Drilling and core sampling by junior gold producer Geomaque Explorations (GEO-T) has upped the resources estimate at the Marathon palladium project in Ontario.
Marathon’s total measured and indicated resource now stands at 21.3 million tonnes grading 1.32 grams per tonne palladium, 0.34 gram platinum, 0.12 gram gold and 0.4% copper, or 904,000 contained ounces palladium and 235,000 contained ounces platinum. Another 8.2 million tonnes of inferred material averages 1.24 grams palladium, 0.32 gram platinum, 0.12 gram gold and 0.4% copper.
That’s up from a total measured and indicated resource of 22.3 million tonnes grading 1.18 grams palladium, 0.29 gram platinum, and 0.35% copper, or 847,000 contained ounces palladium and 208,000 contained ounces platinum estimated in April. Inferred resources at that time were pegged at 7.9 million tonnes running 1.14 grams palladium, 0.29 gram platinum and 0.36% copper. Gold grades were not reported.
Geomaque notes that of the current estimate, 86% of the total measured and indicated platinum group metals above the 0.8-gram-palladium cut off grade are within 150 metres of surface.

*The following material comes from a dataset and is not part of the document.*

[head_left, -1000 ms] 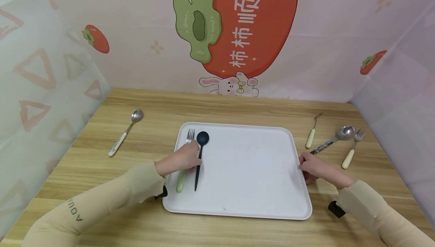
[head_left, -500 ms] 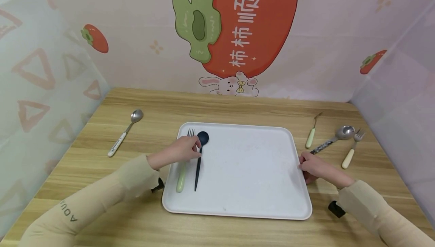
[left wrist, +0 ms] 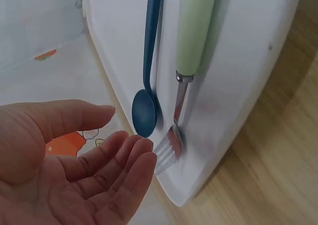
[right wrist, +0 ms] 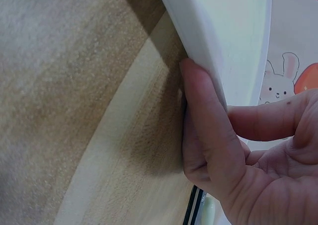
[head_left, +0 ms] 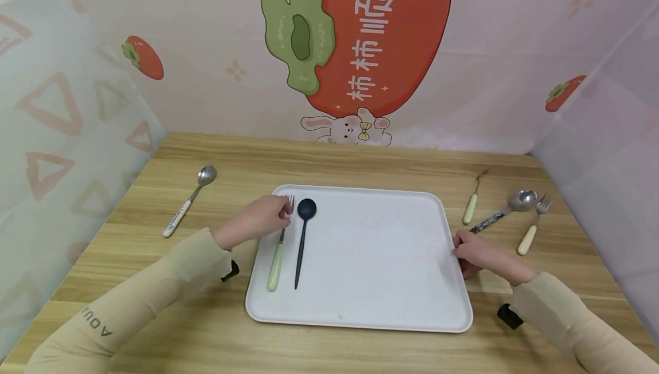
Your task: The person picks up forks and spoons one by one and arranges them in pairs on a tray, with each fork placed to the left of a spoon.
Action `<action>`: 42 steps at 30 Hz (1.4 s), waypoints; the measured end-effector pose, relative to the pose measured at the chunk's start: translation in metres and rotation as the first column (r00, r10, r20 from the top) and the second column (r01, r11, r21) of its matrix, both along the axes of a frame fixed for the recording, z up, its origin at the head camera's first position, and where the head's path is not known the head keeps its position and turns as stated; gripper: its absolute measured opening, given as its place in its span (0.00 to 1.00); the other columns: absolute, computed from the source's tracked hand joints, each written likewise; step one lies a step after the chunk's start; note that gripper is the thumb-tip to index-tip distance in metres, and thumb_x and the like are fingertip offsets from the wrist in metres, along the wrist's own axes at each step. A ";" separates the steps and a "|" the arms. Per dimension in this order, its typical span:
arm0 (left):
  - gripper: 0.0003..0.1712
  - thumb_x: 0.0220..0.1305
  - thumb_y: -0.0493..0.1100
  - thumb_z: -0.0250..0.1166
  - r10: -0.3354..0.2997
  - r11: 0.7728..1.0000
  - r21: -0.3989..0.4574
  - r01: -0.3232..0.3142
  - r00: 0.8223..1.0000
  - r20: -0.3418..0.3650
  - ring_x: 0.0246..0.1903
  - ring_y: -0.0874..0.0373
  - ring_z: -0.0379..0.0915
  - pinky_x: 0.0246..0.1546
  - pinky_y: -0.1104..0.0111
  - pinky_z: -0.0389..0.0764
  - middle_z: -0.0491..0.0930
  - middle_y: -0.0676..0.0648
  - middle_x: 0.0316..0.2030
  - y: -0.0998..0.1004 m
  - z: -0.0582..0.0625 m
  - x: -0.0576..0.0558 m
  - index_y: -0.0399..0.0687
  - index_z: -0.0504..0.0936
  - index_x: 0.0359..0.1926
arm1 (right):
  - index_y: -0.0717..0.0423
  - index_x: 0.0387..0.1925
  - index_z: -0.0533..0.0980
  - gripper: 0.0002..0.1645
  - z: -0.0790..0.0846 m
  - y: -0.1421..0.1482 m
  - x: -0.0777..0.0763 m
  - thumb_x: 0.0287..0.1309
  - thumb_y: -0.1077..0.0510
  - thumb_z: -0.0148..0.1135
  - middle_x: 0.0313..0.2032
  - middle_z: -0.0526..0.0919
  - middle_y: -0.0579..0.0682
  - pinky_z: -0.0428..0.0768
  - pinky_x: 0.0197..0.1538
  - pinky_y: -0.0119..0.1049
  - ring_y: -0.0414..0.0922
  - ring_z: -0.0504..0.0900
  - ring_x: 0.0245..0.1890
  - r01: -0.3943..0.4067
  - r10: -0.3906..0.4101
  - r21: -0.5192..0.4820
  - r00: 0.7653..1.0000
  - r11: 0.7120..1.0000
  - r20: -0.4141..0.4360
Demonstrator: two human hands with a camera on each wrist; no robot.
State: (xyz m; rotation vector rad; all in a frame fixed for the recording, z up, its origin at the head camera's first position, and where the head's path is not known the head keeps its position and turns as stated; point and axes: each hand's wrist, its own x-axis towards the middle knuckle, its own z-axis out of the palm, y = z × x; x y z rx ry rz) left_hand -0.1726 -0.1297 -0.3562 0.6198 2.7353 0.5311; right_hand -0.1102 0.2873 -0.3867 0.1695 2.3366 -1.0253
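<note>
A white rectangular tray [head_left: 376,259] rests on the wooden table. Along its left side lie a fork [head_left: 276,265] with a pale green handle and a dark spoon [head_left: 307,210], roughly parallel. My left hand [head_left: 259,219] is over the tray's left edge, overlapping the fork's neck in the head view. Its fingers are relaxed and hold nothing; in the left wrist view the fork's tines [left wrist: 168,153] show just beyond the fingertips. At the tray's right edge my right hand [head_left: 477,255] grips the rim, with thumb on the inner side and fingers [right wrist: 206,106] against the outside.
On the left lies a spoon [head_left: 180,218] with a white handle. Right of the tray are a green-handled utensil [head_left: 470,208], a spoon with a patterned handle [head_left: 522,201] and a cream-handled fork [head_left: 527,241]. A printed backdrop [head_left: 206,76] encloses the table's back and sides.
My left hand has let go of the fork and moved up and left, its fingers loosening and uncovering the fork's handle. The right hand stays at the tray's edge.
</note>
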 end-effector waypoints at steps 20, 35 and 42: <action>0.11 0.57 0.38 0.59 0.113 0.993 -0.040 -0.112 0.993 0.017 0.29 0.53 0.69 0.31 0.64 0.74 0.75 0.43 0.30 -0.023 -0.005 -0.017 0.35 0.75 0.39 | 0.65 0.28 0.59 0.05 0.003 -0.001 0.001 0.57 0.69 0.44 0.23 0.68 0.57 0.78 0.21 0.36 0.46 0.73 0.20 -0.009 0.009 -0.005 1.000 1.000 -0.007; 0.17 0.58 0.36 0.59 0.187 0.982 -0.047 -0.183 0.976 0.111 0.36 0.49 0.72 0.38 0.60 0.77 0.76 0.36 0.38 -0.030 -0.012 -0.021 0.28 0.72 0.45 | 0.66 0.30 0.60 0.04 0.004 0.000 -0.002 0.56 0.69 0.45 0.25 0.70 0.58 0.80 0.23 0.37 0.45 0.75 0.22 -0.020 0.020 0.002 1.000 1.000 0.010; 0.18 0.56 0.34 0.58 0.210 0.978 -0.032 -0.208 0.970 0.118 0.34 0.50 0.70 0.37 0.61 0.77 0.75 0.36 0.38 -0.030 -0.017 -0.020 0.27 0.69 0.46 | 0.65 0.29 0.62 0.04 0.009 0.002 -0.006 0.58 0.68 0.47 0.25 0.73 0.56 0.81 0.25 0.35 0.43 0.77 0.22 -0.062 0.061 0.032 0.997 0.998 0.053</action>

The increase in higher-grade material is thanks mostly to the definition of two principal higher-grade lenses in a continuous and extensive envelope of lower grade mineralization. The best grades are found in the hanging wall zone, which extends for more than 1 km in the northern portion of the property. The zone ranges in thickness from 10 to 65 meters when it merges with the footwall zone. The footwall zone occurs near the contact of the host gabbro and the country rock. Further drilling is required to define the zones.
The company says there is opportunity to expand the resource with further drilling, and additional work has extended favourable geology and mineralization in the contact zone for an additional 1.5 km south of the resource area. A series of channel saw cuts in the BR zone returned 12.8 metres grading 1.31 grams palladium, 0.37 gram platinum, 0.23 gram gold and 0.36 % copper in a lower grade envelope. Results from two holes 25 metres north of the cut returned similar results.

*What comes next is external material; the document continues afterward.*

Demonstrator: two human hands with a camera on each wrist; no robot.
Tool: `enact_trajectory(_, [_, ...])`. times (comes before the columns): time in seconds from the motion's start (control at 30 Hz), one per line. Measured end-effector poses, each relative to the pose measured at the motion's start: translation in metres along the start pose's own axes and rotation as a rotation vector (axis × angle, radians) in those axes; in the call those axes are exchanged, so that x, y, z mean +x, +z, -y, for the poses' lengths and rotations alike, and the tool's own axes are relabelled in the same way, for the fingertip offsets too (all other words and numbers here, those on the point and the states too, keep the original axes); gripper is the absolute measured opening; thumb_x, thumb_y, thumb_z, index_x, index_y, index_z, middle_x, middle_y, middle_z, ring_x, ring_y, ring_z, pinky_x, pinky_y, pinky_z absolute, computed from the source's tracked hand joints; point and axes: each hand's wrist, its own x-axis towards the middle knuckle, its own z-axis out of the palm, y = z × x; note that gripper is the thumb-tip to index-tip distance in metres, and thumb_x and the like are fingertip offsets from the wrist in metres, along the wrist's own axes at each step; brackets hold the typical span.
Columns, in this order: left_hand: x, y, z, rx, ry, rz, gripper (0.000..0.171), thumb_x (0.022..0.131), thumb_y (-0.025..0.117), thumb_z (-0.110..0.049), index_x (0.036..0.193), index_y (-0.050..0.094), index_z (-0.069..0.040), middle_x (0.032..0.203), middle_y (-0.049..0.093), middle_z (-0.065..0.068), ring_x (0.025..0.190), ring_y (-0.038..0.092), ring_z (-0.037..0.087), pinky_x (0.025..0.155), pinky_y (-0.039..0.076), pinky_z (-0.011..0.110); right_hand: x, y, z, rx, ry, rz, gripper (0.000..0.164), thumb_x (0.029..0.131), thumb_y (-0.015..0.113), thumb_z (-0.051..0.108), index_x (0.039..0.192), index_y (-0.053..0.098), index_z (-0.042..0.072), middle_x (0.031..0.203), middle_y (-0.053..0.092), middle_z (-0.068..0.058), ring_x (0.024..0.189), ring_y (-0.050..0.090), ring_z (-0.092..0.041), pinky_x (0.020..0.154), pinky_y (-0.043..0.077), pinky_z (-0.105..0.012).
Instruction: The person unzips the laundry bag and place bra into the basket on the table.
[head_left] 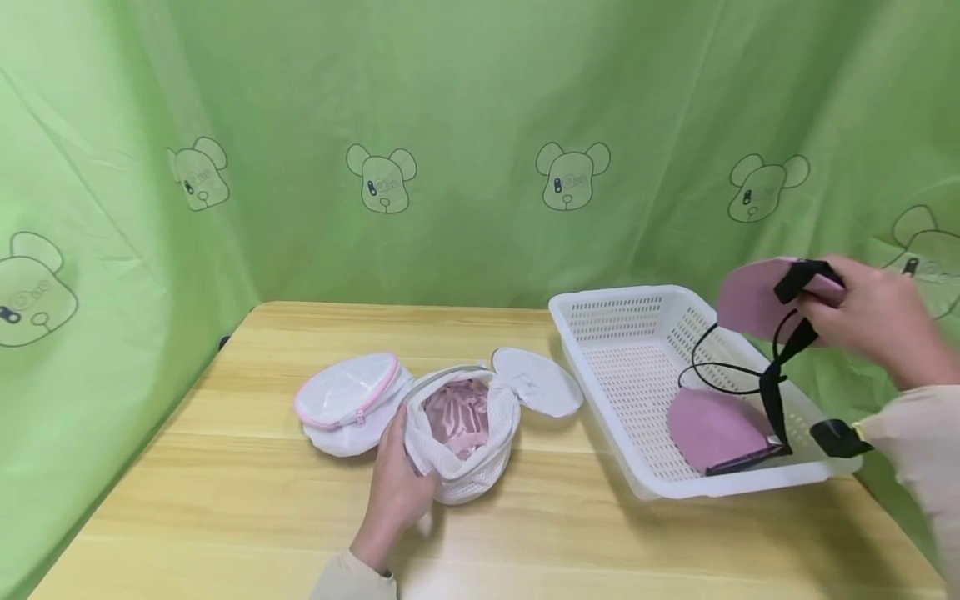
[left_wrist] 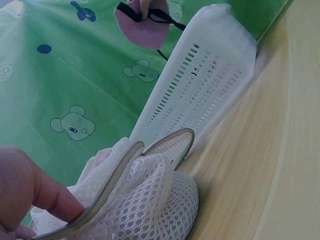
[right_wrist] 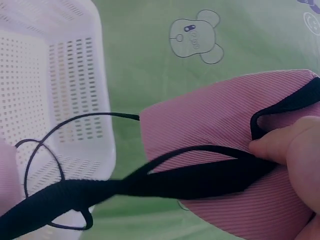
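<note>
In the head view, a round white mesh laundry bag [head_left: 480,479] stands on the table with its lid [head_left: 536,383] folded back to the right. Shiny pink satin fabric [head_left: 459,417] lies inside. My left hand [head_left: 401,475] grips the bag's left rim; in the left wrist view a finger presses on the zipper edge [left_wrist: 95,205]. Over the right side of the white basket [head_left: 611,417], my right hand [head_left: 870,308] pinches one cup of a pink ribbed bikini top [head_left: 750,296] with black straps. Its other pink cup [head_left: 712,429] hangs down into the basket, joined by black cords.
A second white mesh bag [head_left: 348,400], with pink zipper trim, lies to the left of the first one, zipped over. The wooden table [head_left: 247,500] ends at a green curtain [head_left: 465,250] printed with bear heads, which hangs behind and on both sides.
</note>
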Motion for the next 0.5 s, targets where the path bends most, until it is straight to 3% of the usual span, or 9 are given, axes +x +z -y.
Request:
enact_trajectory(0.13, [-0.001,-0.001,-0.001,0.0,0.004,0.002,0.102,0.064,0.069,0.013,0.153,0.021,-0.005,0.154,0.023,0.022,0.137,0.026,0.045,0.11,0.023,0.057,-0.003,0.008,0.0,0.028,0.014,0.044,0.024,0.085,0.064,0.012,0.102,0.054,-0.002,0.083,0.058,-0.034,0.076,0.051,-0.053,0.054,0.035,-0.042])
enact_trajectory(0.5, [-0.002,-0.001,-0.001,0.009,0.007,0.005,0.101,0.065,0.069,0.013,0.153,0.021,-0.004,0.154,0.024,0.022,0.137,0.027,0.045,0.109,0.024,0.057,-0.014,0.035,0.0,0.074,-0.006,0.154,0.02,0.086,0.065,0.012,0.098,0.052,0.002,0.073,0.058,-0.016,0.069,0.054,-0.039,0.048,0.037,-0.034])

Geomaque can earn a 60% interest in the Marathon project by spending $2.7 million on exploration over four years and paying $1 million in cash to Polymet Mining (POM-V).
On the financial front, Geomaque says it is continuing to work with its principal lender, Denver-based Resource Capital Fund II, on the restructuring of its credit and security arrangements.

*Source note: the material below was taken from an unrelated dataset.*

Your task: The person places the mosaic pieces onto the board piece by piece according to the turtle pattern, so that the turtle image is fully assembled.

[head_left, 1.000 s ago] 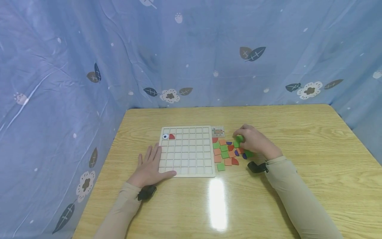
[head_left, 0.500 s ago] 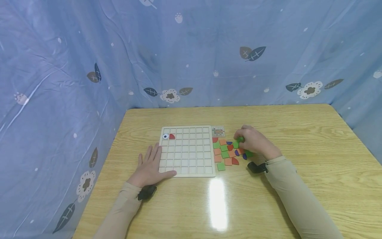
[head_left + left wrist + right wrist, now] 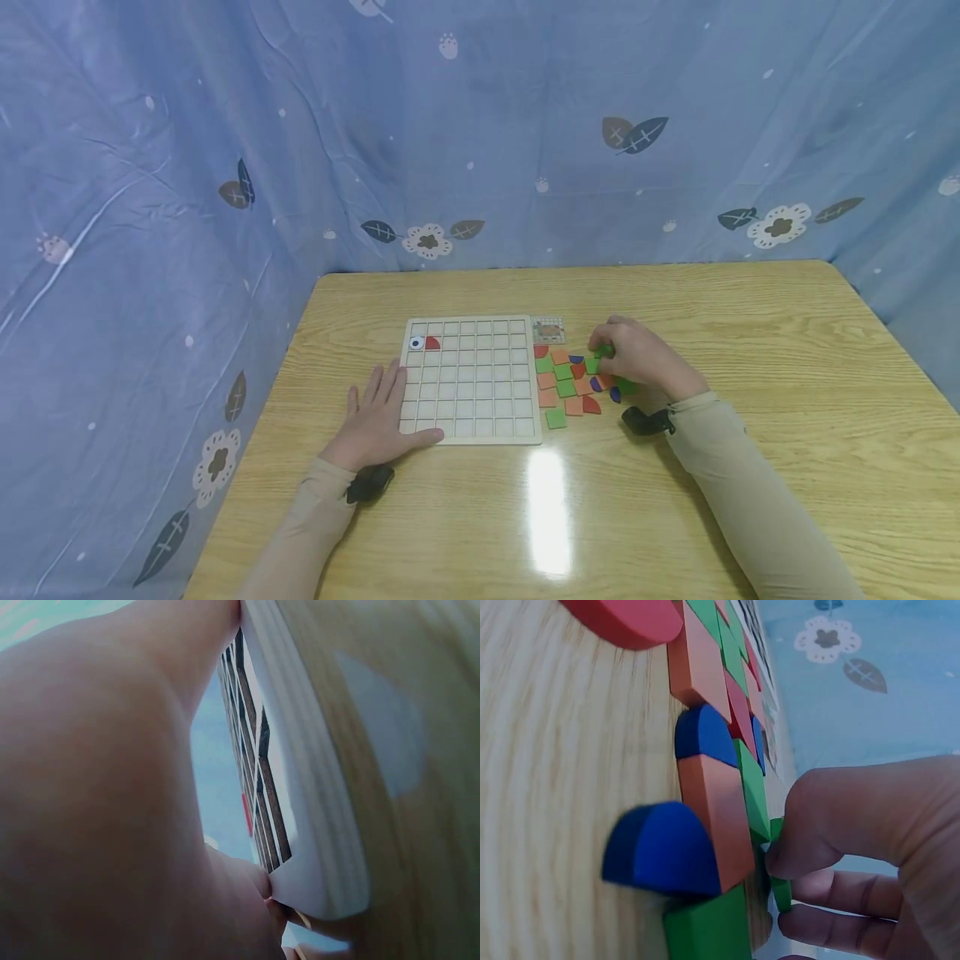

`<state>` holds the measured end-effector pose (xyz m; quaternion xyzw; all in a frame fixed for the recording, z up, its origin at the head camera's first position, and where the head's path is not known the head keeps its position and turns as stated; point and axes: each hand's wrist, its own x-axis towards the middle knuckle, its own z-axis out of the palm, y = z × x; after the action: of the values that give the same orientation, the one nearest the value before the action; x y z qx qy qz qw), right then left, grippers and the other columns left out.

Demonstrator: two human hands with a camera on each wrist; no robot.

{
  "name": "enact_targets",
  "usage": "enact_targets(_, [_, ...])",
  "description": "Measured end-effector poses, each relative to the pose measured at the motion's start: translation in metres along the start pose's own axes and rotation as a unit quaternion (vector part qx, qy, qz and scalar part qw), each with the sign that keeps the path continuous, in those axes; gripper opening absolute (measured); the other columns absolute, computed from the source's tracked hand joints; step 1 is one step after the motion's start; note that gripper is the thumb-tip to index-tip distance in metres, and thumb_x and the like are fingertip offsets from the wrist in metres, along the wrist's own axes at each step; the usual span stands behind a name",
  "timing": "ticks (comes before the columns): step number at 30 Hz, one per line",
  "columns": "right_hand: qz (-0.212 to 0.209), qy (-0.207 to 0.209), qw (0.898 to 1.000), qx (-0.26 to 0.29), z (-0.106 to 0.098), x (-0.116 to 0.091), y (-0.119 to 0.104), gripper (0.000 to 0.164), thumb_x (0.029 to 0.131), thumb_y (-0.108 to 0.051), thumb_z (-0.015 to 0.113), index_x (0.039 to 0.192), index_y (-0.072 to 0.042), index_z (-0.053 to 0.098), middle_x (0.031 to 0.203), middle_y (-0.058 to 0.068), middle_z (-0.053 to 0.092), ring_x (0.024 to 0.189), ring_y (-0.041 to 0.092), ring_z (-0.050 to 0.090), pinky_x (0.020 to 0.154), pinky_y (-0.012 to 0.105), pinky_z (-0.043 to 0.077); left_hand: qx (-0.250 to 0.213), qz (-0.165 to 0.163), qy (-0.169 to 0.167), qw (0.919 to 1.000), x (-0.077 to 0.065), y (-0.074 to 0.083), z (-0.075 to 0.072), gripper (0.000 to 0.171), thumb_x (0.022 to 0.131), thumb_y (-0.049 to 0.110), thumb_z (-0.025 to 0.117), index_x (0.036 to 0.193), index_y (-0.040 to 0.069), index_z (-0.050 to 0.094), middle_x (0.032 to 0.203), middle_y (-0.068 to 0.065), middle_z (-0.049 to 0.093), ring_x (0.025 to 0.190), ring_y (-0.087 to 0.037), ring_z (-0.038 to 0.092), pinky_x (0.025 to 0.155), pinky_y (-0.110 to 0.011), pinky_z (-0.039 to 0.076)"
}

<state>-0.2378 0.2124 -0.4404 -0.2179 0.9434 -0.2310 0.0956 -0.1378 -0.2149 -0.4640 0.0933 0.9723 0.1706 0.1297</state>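
A white grid board [image 3: 474, 392] lies on the table, with a white eye piece [image 3: 416, 342] and a red quarter-round piece [image 3: 432, 342] side by side in its upper left cells. My left hand [image 3: 371, 425] rests along the board's left edge, fingers spread, thumb over the lower left corner. At the far right of the loose pieces, my right hand [image 3: 637, 354] pinches a green piece [image 3: 781, 892] between thumb and fingers. Its full shape is partly covered by the fingers. Close by are a green square [image 3: 751, 787], an orange square [image 3: 716, 817] and a blue half-round piece [image 3: 662, 847].
Several orange, green, red and blue pieces lie right of the board, including an orange square [image 3: 547, 398] and a lone green square [image 3: 556, 418]. A small picture card [image 3: 548, 330] sits at the board's upper right corner. A blue patterned curtain [image 3: 525, 150] hangs behind the table.
My right hand has shifted very slightly right and down with the green piece, whose visible part has lowered. My left hand and the board have stayed put.
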Motion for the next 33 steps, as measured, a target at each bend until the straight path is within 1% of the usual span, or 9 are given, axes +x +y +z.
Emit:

RCF II has granted Geomaque an extension to November 6, 2001, to finalize the terms of the restructuring, and in the meantime has deferred all payments required under the credit agreement.
Geomaque’s financial restructuring recently took a significant step as three trade creditors agreed to take shares in payment of debts. RCF II transferred an outstanding warrant to the three creditors, who exercised it to receive 17.4 million shares of Geomaque. The exercise price, US$825,000, was applied against debts.
One creditor, equipment distributor Butler Machinery, will also get any proceeds beyond US$500,000 from the sale of equipment from Geomaque’s San Francisco gold mine in Mexico, and receive a 1% net smelter return on any production from unmined parts of the main San Francisco pit. The deal clears off Geomaque’s debt to Butler.
Mining contractor Sococo de Costa Rica, which was owed about US$2 million, agreed to a schedule for payment of the balance of the amount owing. Financial advisor Haywood Securities took shares in exchange for reducing the amount Geomaque owes it.